:: Work to be completed ::
The listing below holds a line with "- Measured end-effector" and a line with "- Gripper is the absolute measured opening". Reproduce those two lines exactly, plus everything between them.

:: Material provided ::
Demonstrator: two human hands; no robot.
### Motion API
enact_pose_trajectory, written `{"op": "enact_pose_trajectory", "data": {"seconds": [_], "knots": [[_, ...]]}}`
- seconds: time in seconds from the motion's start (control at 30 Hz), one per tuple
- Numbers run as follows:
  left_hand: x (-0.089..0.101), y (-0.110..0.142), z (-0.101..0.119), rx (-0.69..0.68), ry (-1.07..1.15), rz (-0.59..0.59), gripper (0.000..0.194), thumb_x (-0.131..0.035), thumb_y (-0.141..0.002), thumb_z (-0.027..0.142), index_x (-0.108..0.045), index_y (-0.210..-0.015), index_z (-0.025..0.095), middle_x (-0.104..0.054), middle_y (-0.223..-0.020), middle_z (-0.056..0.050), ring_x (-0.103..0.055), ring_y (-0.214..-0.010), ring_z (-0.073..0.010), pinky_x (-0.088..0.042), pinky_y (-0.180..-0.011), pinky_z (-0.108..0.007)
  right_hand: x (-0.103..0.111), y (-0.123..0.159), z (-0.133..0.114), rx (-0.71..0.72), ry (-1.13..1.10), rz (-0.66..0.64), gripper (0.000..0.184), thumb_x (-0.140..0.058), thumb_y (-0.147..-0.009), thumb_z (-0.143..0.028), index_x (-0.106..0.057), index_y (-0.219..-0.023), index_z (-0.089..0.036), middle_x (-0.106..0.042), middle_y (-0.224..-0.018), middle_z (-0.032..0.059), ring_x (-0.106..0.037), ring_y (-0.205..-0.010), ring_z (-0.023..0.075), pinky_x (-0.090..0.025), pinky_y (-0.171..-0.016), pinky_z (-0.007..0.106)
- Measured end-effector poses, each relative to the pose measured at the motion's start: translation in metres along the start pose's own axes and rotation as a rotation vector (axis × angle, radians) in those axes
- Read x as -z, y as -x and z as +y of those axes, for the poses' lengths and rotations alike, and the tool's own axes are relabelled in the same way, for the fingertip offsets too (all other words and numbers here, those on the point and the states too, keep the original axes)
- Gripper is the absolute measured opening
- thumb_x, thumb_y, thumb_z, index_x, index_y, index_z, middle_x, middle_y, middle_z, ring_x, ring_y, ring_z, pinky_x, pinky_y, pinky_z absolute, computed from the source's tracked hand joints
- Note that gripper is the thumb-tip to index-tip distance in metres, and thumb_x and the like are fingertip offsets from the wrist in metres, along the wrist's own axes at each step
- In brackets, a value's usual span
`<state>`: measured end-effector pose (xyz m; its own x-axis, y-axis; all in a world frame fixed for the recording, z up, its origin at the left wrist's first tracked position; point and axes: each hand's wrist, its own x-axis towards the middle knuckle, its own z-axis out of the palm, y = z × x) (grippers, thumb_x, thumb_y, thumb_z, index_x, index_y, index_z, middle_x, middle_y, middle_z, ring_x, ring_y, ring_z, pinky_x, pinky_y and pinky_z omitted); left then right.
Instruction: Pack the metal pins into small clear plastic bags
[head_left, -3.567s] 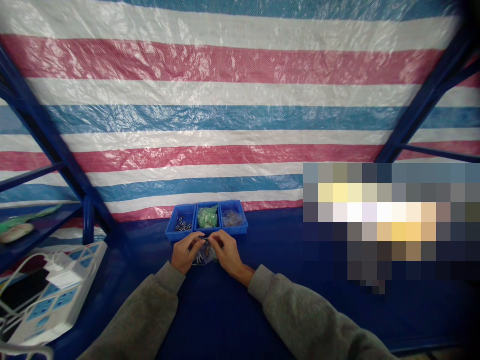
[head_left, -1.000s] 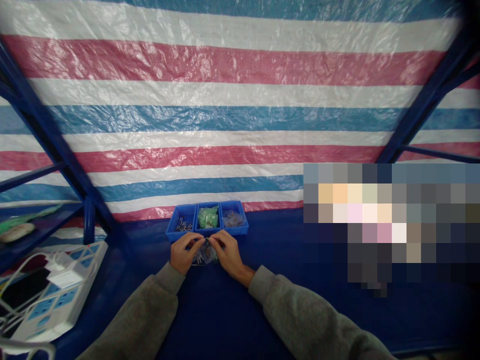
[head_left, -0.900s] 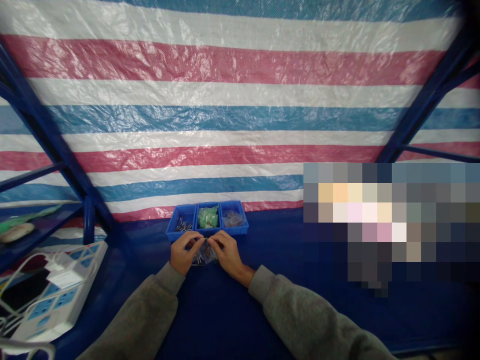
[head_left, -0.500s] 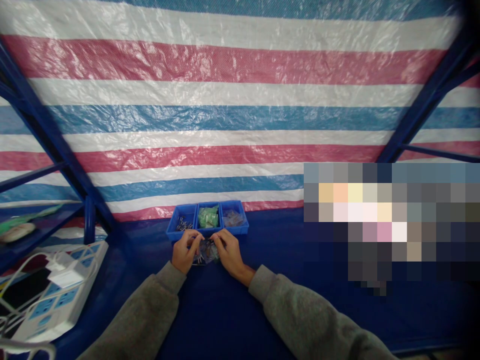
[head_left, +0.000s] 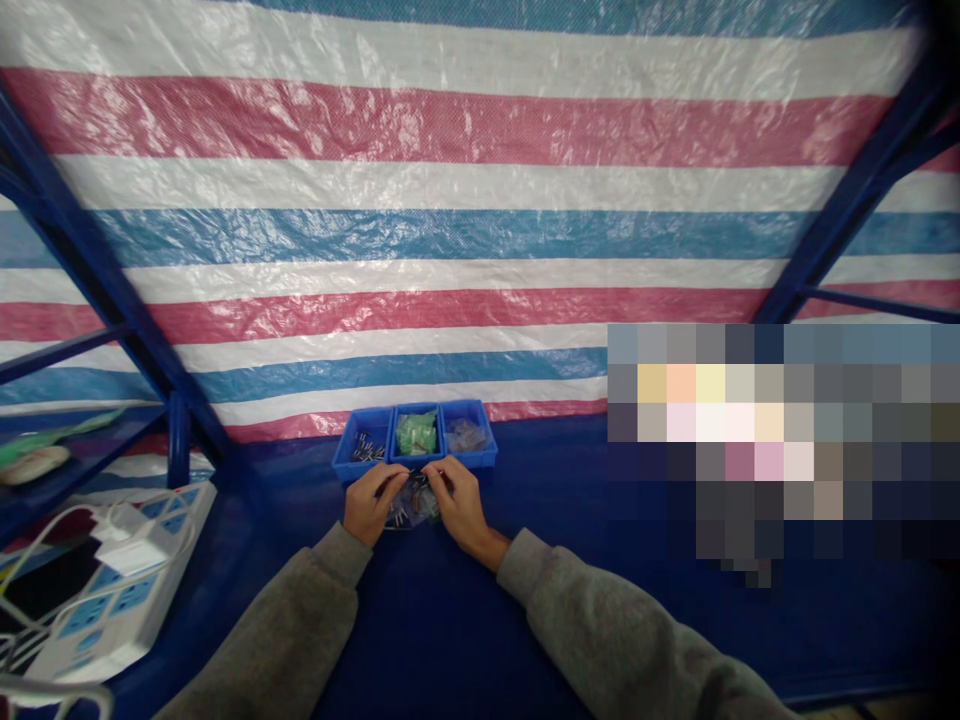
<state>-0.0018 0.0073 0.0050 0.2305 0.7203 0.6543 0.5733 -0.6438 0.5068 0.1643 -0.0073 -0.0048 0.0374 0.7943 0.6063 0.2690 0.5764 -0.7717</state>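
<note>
My left hand (head_left: 369, 506) and my right hand (head_left: 460, 504) face each other just in front of the blue bins, thumbs and index fingers pinched. Something small and dark shows at the fingertips, too small to name. Below and between the hands is a cluster of clear plastic and small metal pieces (head_left: 409, 506), partly hidden by the fingers. Three blue bins stand side by side: the left bin (head_left: 349, 467) holds thin metal pieces (head_left: 368, 450), the middle one green plastic packets (head_left: 416, 435), the right one clear plastic pieces (head_left: 466, 437).
A white power strip (head_left: 150, 600) with plugged-in chargers and white cables lies at the left on the blue table (head_left: 435, 630). Blue metal frame posts (head_left: 112, 280) rise at both sides before a striped plastic sheet (head_left: 450, 240). The right side is pixelated.
Both hands stay over the same spot. Their fingertips, nearly touching about a second ago, are now slightly farther apart, the right hand having shifted a little to the right.
</note>
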Motion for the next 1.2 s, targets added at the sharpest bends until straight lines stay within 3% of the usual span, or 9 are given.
{"op": "enact_pose_trajectory", "data": {"seconds": [0.2, 0.57, 0.87, 0.97, 1.2], "knots": [[-0.003, 0.003, -0.003, 0.099, 0.024, 0.027, 0.018, -0.056, -0.081, 0.03, -0.061, -0.092, 0.016, -0.067, -0.077, -0.001, -0.064, -0.069, -0.0134, -0.05, -0.068, -0.022, 0.0, 0.001, -0.001, 0.023, -0.01, -0.068, 0.02, -0.046, -0.088, -0.027, -0.063, -0.087, -0.018, -0.058, -0.076, 0.0023, -0.052, -0.068, 0.0132, -0.039, -0.062, 0.024], [-0.001, 0.002, 0.002, 0.119, 0.034, -0.005, 0.018, -0.054, -0.082, 0.031, -0.057, -0.093, 0.017, -0.06, -0.056, 0.004, -0.059, -0.051, -0.0107, -0.046, -0.057, -0.02, -0.002, 0.001, 0.001, 0.047, -0.011, -0.129, 0.016, -0.05, -0.086, -0.028, -0.063, -0.081, -0.018, -0.055, -0.071, 0.0007, -0.05, -0.063, 0.0123, -0.039, -0.059, 0.023], [-0.002, 0.001, 0.0, 0.073, -0.007, -0.018, 0.017, -0.055, -0.081, 0.032, -0.063, -0.086, 0.017, -0.067, -0.08, -0.002, -0.06, -0.064, -0.0128, -0.048, -0.064, -0.023, -0.003, 0.0, 0.005, -0.059, -0.039, 0.015, 0.022, -0.047, -0.087, -0.032, -0.061, -0.081, -0.017, -0.059, -0.072, 0.0019, -0.052, -0.064, 0.0135, -0.04, -0.059, 0.023], [-0.002, 0.0, 0.001, 0.032, -0.015, -0.001, 0.018, -0.052, -0.083, 0.031, -0.063, -0.082, 0.017, -0.066, -0.08, -0.003, -0.06, -0.07, -0.0137, -0.047, -0.066, -0.023, -0.003, 0.0, 0.005, -0.056, -0.043, 0.001, 0.022, -0.047, -0.087, -0.033, -0.061, -0.081, -0.017, -0.06, -0.073, 0.0019, -0.052, -0.064, 0.0133, -0.04, -0.06, 0.023], [0.001, -0.002, 0.008, 0.013, -0.052, -0.063, 0.023, -0.047, -0.086, 0.033, -0.06, -0.078, 0.016, -0.06, -0.068, -0.002, -0.054, -0.06, -0.0117, -0.044, -0.06, -0.023, -0.003, -0.001, 0.003, -0.035, -0.046, -0.022, 0.018, -0.049, -0.086, -0.03, -0.061, -0.083, -0.017, -0.059, -0.074, 0.0021, -0.052, -0.065, 0.0131, -0.041, -0.061, 0.024]]}}
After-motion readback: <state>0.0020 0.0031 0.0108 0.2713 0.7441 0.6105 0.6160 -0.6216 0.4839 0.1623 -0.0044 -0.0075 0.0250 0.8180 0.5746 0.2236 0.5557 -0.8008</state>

:: Worked solution ::
- Measured end-effector poses, each relative to the pose measured at the motion's start: translation in metres along the start pose's own axes and rotation as a rotation vector (axis × angle, radians) in those axes
- Read x as -z, y as -x and z as +y of those axes, for the poses' lengths and rotations alike, and the tool's own axes are relabelled in the same way, for the fingertip offsets too (all other words and numbers here, those on the point and the states too, keep the original axes)
- Gripper is the absolute measured opening

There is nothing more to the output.